» DATA SECTION:
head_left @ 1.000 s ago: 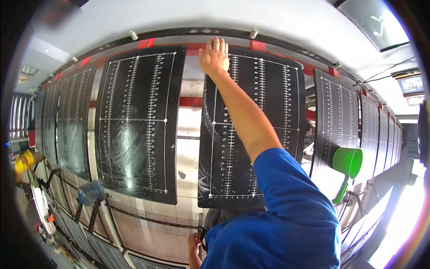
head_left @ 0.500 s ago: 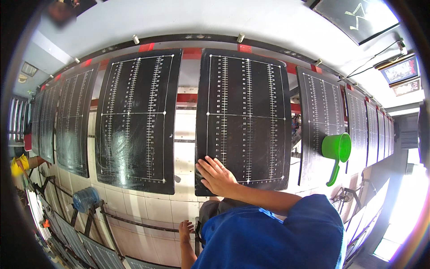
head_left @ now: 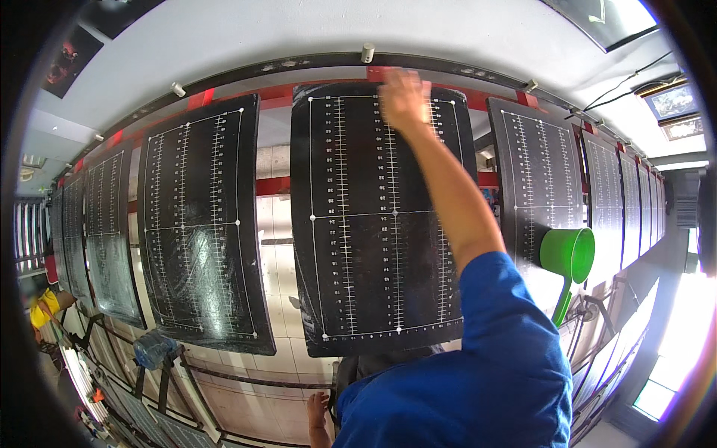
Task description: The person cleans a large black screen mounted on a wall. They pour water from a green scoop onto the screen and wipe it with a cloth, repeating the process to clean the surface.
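A large black board [head_left: 366, 276] with white ruled lines, tick marks and corner dots lies in front of me. My right hand [head_left: 405, 101] is stretched across it to its far edge, palm down, open and holding nothing. Motion blurs its fingers; whether it presses on the surface I cannot tell. Low by my side, off the near edge of the board, hangs my left hand [head_left: 318, 408], its fingers loosely bent with nothing in them. To the right, a green plastic dipper [head_left: 567, 254] with a long handle rests on the neighbouring board [head_left: 526, 179].
More ruled black boards [head_left: 202, 194] run in a row to both sides, on a frame with red bars [head_left: 272, 185]. A clear blue water jug [head_left: 154, 349] is low on the left. Farther left a person in a yellow sleeve [head_left: 45, 306] shows. Framed pictures [head_left: 670, 104] hang at right.
My right hand has gone from the board's near left corner to its far edge, arm outstretched. My left hand hangs slightly lower in view. The camera view has shifted.
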Demonstrator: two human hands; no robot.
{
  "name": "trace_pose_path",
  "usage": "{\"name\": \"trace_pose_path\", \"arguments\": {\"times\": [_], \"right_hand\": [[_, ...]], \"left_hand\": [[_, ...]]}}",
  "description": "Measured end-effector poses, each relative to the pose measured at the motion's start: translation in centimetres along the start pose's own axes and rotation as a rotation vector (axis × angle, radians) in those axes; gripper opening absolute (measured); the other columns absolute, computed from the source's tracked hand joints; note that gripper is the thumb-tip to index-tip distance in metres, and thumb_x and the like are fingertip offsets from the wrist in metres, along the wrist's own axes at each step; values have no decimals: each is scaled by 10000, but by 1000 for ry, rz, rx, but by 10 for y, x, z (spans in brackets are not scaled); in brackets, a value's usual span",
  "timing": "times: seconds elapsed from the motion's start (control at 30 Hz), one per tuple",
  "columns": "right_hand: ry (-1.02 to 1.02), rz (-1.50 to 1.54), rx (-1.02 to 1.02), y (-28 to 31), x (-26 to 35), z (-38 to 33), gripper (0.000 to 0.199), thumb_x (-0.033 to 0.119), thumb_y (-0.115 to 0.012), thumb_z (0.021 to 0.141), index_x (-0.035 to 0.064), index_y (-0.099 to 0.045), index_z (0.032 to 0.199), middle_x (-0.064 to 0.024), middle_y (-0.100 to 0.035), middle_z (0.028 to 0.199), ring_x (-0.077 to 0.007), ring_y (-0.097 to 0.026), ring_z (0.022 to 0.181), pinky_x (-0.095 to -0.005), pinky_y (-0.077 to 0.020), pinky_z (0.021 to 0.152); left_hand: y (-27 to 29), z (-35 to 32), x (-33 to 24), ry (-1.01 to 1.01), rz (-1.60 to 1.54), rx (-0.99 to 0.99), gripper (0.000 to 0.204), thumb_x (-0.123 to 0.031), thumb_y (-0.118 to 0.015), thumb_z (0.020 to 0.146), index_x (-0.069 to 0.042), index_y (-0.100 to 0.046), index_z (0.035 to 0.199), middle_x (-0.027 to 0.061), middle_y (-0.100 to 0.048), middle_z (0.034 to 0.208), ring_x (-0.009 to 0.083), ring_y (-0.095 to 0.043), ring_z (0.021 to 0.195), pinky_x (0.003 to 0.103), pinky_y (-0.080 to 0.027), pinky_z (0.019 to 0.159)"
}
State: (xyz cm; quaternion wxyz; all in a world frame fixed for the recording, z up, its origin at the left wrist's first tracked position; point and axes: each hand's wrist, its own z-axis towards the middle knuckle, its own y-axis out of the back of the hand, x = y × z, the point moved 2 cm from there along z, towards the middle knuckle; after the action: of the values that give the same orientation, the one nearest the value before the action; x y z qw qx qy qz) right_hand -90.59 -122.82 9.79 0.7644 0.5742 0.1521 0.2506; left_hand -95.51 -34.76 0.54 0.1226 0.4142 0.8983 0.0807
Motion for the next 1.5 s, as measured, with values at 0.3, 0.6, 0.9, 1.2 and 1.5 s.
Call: {"name": "trace_pose_path", "arguments": {"times": [0.3, 0.6, 0.9, 1.2, 1.5], "right_hand": [[-81, 22, -150, 17, -128, -69, 570, 286, -400, 1039, -126, -400, 1434, -276, -440, 1490, -349, -362, 1443, -482, -242, 1216], [-98, 232, 62, 145, -51, -429, 607, 187, -518, 986, -45, -334, 1515, -280, -299, 1573, -493, -233, 1469, -519, -226, 1215], [-160, 238, 304, 180, 160, -475, 770, 338, -611, 950, -79, -291, 1513, -266, -257, 1584, -483, -159, 1493, -560, -159, 1221], [160, 313, -11, 115, 256, -294, 581, 343, -544, 970, 15, -465, 1443, -161, -432, 1487, -407, -295, 1457, -492, -227, 1224], [556, 401, 231, 170, 257, -467, 532, 160, -546, 946, 66, -466, 1463, -63, -447, 1509, -301, -337, 1472, -440, -324, 1212]], "left_hand": [[31, 36, -52, -200, 67, 31, 349, -307, -492, 1010, -11, -601, 1159, 121, -699, 949, 216, -685, 764, 324, -542, 600], [49, 59, -61, -293, 117, 115, 405, -358, -491, 1018, -4, -603, 1181, 134, -700, 1035, 201, -671, 800, 315, -526, 653], [96, 79, 3, -398, 132, 196, 430, -386, -519, 1006, -10, -620, 1186, 111, -704, 1028, 183, -660, 798, 327, -514, 664], [130, 56, -3, -331, 14, -9, 430, -377, -488, 1021, -3, -601, 1201, 109, -697, 1037, 195, -667, 806, 343, -525, 686], [90, 67, 6, -194, 96, 53, 418, -371, -477, 1028, -14, -590, 1214, 113, -689, 1045, 200, -667, 826, 347, -526, 681]]}}
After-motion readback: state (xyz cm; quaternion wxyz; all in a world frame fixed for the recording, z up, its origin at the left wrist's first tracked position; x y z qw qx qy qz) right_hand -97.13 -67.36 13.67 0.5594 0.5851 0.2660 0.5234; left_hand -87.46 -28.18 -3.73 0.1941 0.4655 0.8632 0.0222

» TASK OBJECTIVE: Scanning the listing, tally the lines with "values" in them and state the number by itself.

» RESPONSE AREA: 3